La musica tonale (che affonda le proprie radici negli studi dei suoni, prodotti da corde aventi precisi rapporti di lunghezza, effettuati da Pitagora) si basa su un insieme di relazioni tra la nota dominante (la tonica) e la sequenza di tutte le altre note, che hanno l’unico scopo di ottenere una melodia armonica in ogni sua parte. Tali relazioni, oltre a perdere la loro funzione, si mostreranno del tutto inadeguate per una costruzione musicale, volta a cercare le dissonanze. Così, nel 1920, il compositore austriaco Arnold Schönberg deciderà di dare una struttura di riferimento per un nuovo genere di musica, il cosiddetto dodecafonico, che istituirà basandosi su insiemi di serie di note appartenenti a quella che, in termini tecnici, è chiamata la “scala cromatica”, ovvero la sequenza dei 12 semitoni, tutti equispaziati tra loro e rappresentati dall’insieme dei tasti bianchi e neri sul pianoforte. Nessuno dei 12 semitoni potrà prevalere sugli altri e così l’architettura musicale, ideata da Schönberg, sarà, a differenza di quanto accadeva in precedenza, del tutto priva di un centro tonale.

Può darsi che Schönberg non sapesse nulla di astronomia, ma la sua scelta di codificare un sistema di composizione musicale, privo di un centro, non può non riportarci alla mente tutti i passi compiuti, attraverso la storia, dall’astronomia, che progressivamente hanno tolto all’uomo ogni privilegio di centralità.

Per lungo tempo siamo stati convinti che la Terra fosse il centro dell’Universo, poi abbiamo perso il centro, che si è spostato sul Sole, ma siamo comunque rimasti prossimi a esso e ci siamo rassicurati all’idea che la nostra stella fosse il centro di un Universo che ritenevamo dovesse limitarsi alla nostra galassia.

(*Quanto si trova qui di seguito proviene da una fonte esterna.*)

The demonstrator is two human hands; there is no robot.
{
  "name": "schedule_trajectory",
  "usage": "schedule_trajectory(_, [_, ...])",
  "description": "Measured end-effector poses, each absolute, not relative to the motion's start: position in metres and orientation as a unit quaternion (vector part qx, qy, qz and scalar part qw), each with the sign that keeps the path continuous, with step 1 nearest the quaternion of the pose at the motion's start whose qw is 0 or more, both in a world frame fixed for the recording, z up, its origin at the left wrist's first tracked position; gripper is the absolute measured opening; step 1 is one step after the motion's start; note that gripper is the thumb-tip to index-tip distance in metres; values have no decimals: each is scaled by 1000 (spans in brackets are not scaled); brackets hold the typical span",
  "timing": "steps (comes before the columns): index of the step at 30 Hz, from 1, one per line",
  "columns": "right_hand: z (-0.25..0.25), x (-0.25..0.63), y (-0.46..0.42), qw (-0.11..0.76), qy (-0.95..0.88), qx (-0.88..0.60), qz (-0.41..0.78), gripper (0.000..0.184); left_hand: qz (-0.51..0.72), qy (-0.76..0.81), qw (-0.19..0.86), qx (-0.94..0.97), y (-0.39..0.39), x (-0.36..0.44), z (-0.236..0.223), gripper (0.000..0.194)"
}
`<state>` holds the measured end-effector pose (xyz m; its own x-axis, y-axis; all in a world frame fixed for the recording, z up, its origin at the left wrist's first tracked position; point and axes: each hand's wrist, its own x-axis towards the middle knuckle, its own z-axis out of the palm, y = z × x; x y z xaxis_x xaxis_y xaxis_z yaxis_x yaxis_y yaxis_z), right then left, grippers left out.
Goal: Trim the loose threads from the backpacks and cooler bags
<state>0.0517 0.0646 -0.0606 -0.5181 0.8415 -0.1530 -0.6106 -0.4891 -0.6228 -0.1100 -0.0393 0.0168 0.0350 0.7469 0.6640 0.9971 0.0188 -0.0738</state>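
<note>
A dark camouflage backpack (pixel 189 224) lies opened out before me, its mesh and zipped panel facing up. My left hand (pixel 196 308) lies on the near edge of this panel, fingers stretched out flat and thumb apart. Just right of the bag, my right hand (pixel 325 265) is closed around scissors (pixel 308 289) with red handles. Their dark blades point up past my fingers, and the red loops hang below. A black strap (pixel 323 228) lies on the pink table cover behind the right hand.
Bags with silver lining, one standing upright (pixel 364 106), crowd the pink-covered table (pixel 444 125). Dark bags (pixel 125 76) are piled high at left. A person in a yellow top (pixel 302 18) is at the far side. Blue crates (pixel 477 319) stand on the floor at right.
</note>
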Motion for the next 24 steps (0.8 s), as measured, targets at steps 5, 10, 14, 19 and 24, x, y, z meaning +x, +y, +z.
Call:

All’improvviso, però, agli inizi del secolo passato, abbiamo dovuto rassegnarci all’idea di essere piccoli, insignificanti e abbandonati.

Le 12 note di Schönberg, tutte ugualmente importanti, che permettono la costruzione di una musica che non vuole più essere armonica, rimandano alle nostre menti il ricordo dei grandi pensatori del passato, quali Pitagora, Platone e Aristotele, e del più moderno Keplero, che inseguivano la speranza di poter attribuire al Cosmo un’armonia, non soltanto geometrica, ma anche musicale, qualcosa di paragonabile a quella “musica delle sfere” con cui Dante accompagna nel suo Paradiso l’ascesa dei beati verso il Cielo.

Nulla di più lontano dal vero, il Cielo non esiste e il Cosmo è teatro di fenomeni violenti che non hanno nulla di armonico e che comunque non producono alcun genere di musica perché le onde sonore, a differenza di quelle elettromagnetiche, non possono propagarsi nel vuoto. La serenità e la pace che cogliamo nel cielo notturno è solo apparente, poiché anche le stelle, analogamente agli uomini, nascono e muoiono. Lo stesso destino attende, del resto, l’intero Universo, le cui dimensioni sono talmente grandi da risultare persino incomprensibili per noi, che, al suo confronto, siamo davvero “infinitamente piccoli”.